Es heißt ja nicht, dass wir auf die Kampagne aufsetzen… Wir wollen Bilder in den Kopf der Menschen projizieren. Zu München habe ich Bilder im Kopf zu Berlin oder Hamburg. Und Reutlingen soll in Zukunft auch Bilder erzeugen. Da geht es dann drum, der Stadt ein Gesicht zu geben. Die Leute sollen neugierig werden und sagen: »Reutlingen, da fahr ich mal hin!« Das gab es in diesem Sommer, nach dem Kampagnenstart schon. Es geht aber nicht nur darum, Besucher nach Reutlingen zu holen. Auch das Thema Fachkräfte ist ein wichtiges Thema. Wir wollen zeigen, Reutlingen steht für eine starke Wirtschaft, wir haben eine Hochschule, man kann hier gut leben und hat eine sehr gute Freizeit- und Lebensqualität.
Metzingen hat das Outlet, Tübingen die schöne Innenstadt, Hamburg die Reeperbahn. Aber wir haben ja jetzt nichts so richtig Großes, mit dem wir in der Kampagne werben, sondern viele kleine Dinge. Ist das ein Nachteil?

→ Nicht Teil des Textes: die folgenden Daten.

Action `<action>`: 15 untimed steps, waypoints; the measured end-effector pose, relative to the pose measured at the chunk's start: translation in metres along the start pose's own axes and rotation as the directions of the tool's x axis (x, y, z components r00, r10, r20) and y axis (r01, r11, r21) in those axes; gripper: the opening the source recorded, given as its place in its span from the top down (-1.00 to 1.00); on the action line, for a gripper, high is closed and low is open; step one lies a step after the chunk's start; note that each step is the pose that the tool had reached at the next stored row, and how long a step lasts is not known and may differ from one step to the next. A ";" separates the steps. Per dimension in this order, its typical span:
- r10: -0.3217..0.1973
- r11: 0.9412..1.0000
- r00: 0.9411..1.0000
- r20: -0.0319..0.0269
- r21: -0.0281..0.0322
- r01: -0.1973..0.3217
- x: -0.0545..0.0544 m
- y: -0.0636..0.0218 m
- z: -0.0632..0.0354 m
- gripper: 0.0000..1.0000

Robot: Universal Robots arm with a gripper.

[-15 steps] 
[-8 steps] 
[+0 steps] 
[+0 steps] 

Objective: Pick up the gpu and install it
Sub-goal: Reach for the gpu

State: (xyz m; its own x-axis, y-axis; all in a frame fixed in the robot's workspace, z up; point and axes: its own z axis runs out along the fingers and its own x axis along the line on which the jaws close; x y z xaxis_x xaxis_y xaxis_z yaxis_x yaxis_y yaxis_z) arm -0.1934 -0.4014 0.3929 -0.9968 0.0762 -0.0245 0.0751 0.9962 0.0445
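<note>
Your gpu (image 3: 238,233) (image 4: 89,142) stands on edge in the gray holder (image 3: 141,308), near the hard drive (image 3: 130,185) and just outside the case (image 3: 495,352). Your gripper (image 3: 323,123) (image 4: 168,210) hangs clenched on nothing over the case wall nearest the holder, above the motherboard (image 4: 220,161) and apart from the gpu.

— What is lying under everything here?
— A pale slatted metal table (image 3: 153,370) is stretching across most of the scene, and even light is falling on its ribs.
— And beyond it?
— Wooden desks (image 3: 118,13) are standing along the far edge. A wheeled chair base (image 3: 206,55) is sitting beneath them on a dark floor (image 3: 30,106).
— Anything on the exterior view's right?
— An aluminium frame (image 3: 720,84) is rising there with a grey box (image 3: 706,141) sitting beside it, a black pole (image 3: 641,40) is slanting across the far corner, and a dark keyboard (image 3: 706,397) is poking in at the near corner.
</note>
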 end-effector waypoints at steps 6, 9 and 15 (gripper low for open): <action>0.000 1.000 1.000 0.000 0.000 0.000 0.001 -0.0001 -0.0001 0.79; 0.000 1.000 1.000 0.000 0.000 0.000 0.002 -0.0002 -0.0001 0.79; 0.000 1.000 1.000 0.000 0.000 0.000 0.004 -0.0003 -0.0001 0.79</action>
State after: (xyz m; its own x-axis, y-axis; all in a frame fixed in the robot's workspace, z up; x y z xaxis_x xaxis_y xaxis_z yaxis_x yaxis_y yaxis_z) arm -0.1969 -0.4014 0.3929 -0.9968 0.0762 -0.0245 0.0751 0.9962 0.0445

Jein. Große Dinge sind Fluch und Segen zugleich. Wenn der Unique Selling Point, also das Alleinstellungsmerkmal, weg ist oder sich negativ verändert, aus welchen Gründen auch immer, fehlt der Stadt ein großer Teil der Identität. Ich glaube nicht, dass es für uns von Nachteil ist, wir haben in Reutlingen eine größere Vielfalt und zugleich eine hohe Qualität innerhalb unserer Stärken.
Wird es eine Phase drei geben?
Ja, die steht auch auf dem Papier. Da geht es dann um internationale Quellmärkte, da sind wir sehr stark im wirtschaftlichen und touristischen Bereich.

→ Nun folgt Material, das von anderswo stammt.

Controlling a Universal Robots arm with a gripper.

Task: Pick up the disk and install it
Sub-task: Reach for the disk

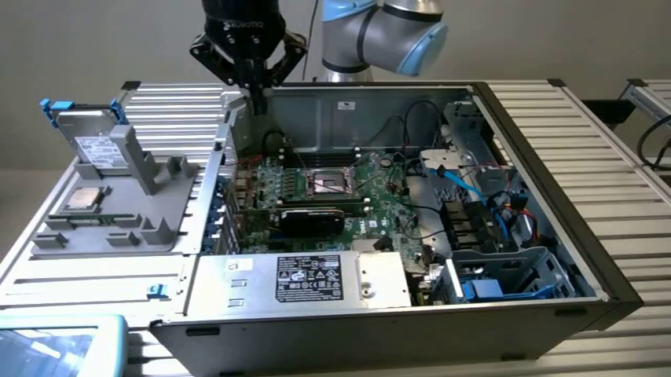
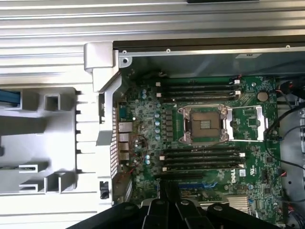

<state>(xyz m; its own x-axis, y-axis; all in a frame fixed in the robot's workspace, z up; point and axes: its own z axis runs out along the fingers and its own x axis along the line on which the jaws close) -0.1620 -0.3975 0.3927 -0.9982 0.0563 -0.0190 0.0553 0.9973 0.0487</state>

Wie viele Reutlinger haben nun ihre Liebesbekenntnisse eingereicht?
Wir haben mittlerweile mehr als 400 auf unserer Website. Und wir werden auch in Zukunft draußen stärker unterwegs sein und Geschichten sammeln.
Auf Instagram sind die Interaktionen unter den Beiträgen jetzt nicht enorm hoch. Sind Sie damit trotzdem zufrieden?

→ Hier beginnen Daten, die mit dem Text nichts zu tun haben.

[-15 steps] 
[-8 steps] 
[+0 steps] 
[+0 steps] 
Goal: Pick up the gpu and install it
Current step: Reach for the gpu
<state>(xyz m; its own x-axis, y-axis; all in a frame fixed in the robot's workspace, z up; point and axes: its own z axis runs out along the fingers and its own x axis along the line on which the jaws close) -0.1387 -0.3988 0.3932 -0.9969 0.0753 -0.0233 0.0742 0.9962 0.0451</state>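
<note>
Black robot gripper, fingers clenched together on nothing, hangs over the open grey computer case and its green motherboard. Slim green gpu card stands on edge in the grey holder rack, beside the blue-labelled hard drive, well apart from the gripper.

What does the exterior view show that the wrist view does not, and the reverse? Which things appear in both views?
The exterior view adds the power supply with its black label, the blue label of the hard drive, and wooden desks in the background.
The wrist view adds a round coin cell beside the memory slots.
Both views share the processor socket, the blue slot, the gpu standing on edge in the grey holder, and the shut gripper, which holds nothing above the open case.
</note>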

So eine Kampagne muss auch erstmal in einen normalen Alltag übersetzt werden. Wir haben das von der Agentur übernommen, aber halt kein fünfköpfiges Team dazugewonnen. Heißt: Das muss alles erstmal in eine Arbeitsstrategie gebracht werden. Wir steigern uns, was die Followerzahlen angeht ganz gut. Bei den Interaktionen – da bin ich bei Ihnen – ist noch Luft nach oben. Aber das wird jetzt losgehen.
Boris Palmer hat ja zu Beginn ein Bild vor einem Schmähplakat gepostet, dann ist die Kampagne erst so richtig viral gegangen. Haben Sie ihn dazu überredet?
Schon vor Palmers Posting waren die Parameter erkennbar dafür, dass die Kampagne viral geht. Aber ja, er hat uns damit auch nochmal unterstützt. Wir haben schon vorher gewitzelt, ob er das auch ein Stück weit für sich nutzen wird. Und er hat es getan. (GEA)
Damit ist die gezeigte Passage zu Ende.